This article was published:

Sir Richard John Randall (1906-1982), public servant, was born on 13 October 1906 at Birkdale, Queensland, second son of Queensland-born parents George Randall, farmer, and his wife Harriett, née Willard.  George Randall was his grandfather.  Educated at Wellington Point and Wynnum State schools, Dick left high school after two years to train as a woolclasser at Brisbane Technical College.  From 1924 to 1932 he worked on sheep stations in western Queensland.

Moving to Sydney, Randall studied privately while employed part time with Commonwealth Wool & Produce Co. Ltd and at 26 gained his matriculation.  He acquired accountancy qualifications by correspondence and submitted articles for publication in Smith’s Weekly, of which he became finance editor.  Enrolling in economics at the University of Sydney (B.Ec., 1936), he graduated with first-class honours.  In 1937 he won a Carnegie research scholarship to pursue postgraduate studies at the university but instead joined the New South Wales Premier’s Department as a research officer.

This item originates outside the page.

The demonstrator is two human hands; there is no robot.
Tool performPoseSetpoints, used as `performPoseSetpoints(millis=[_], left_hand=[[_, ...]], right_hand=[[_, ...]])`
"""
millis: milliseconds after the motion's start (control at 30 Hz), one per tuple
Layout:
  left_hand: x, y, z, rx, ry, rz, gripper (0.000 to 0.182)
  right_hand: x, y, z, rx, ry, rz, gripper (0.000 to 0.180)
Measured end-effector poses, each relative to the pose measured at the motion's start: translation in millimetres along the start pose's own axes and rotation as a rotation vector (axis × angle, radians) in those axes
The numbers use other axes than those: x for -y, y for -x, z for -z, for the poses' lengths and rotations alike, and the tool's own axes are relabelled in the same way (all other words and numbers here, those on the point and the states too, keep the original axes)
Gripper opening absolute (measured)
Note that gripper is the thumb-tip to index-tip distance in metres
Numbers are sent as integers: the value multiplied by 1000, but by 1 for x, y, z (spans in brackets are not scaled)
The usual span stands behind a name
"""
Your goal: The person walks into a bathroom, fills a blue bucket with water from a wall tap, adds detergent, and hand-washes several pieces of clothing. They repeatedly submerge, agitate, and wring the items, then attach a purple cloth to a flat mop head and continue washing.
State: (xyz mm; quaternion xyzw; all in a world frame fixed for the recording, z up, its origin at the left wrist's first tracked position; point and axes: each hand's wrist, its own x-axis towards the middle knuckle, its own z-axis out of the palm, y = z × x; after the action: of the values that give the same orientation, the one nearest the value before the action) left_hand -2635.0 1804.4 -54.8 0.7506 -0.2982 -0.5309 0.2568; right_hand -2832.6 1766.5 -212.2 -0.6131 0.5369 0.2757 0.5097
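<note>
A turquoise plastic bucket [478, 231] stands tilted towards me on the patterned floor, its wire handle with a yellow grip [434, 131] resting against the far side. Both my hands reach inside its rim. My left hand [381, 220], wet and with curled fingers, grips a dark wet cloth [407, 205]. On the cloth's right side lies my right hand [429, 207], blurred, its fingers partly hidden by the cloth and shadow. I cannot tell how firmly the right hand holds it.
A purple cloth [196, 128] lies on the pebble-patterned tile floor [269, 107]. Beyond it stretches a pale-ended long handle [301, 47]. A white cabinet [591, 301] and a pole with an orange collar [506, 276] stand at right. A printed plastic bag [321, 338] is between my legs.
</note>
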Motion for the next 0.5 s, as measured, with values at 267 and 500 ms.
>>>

In 1940 Randall took up a post in the Commonwealth Treasury in Canberra.  Having learned to fly Tiger Moths in Queensland, he hoped to become a pilot in the Royal Australian Air Force but was prevented by poor eyesight.  On 27 May 1941 he enlisted in the Australian Imperial Force.  Initially with the 5th Training Battalion, he was transferred in July to the 1st Armoured Training Regiment.  Appointed acting corporal in September, he was attached to the 2/6th Armoured Regiment.  He spent most of the war in Western Australia; he was demobilised on 2 November 1945.  On 8 January that year at St Mary’s Catholic Cathedral, Sydney, he had married Nora Barry Clyne, a private secretary.

Resuming duties at Treasury as a temporary clerk, Randall secured permanent employment as a principal research officer in 1946.  He was rapidly promoted.  When (Sir) Frederick Wheeler left the Treasury in 1952 for a post at Geneva, Randall replaced him as first assistant-secretary in charge of the general financial and economic policy branch.  In 1957 he became deputy-secretary to Sir Roland Wilson.  Renowned for his vigorous and colourful prose, often imitated by acolytes, he wrote the treasurer’s budget and other major speeches; he was the principal author (1956-66) of the annual economic surveys.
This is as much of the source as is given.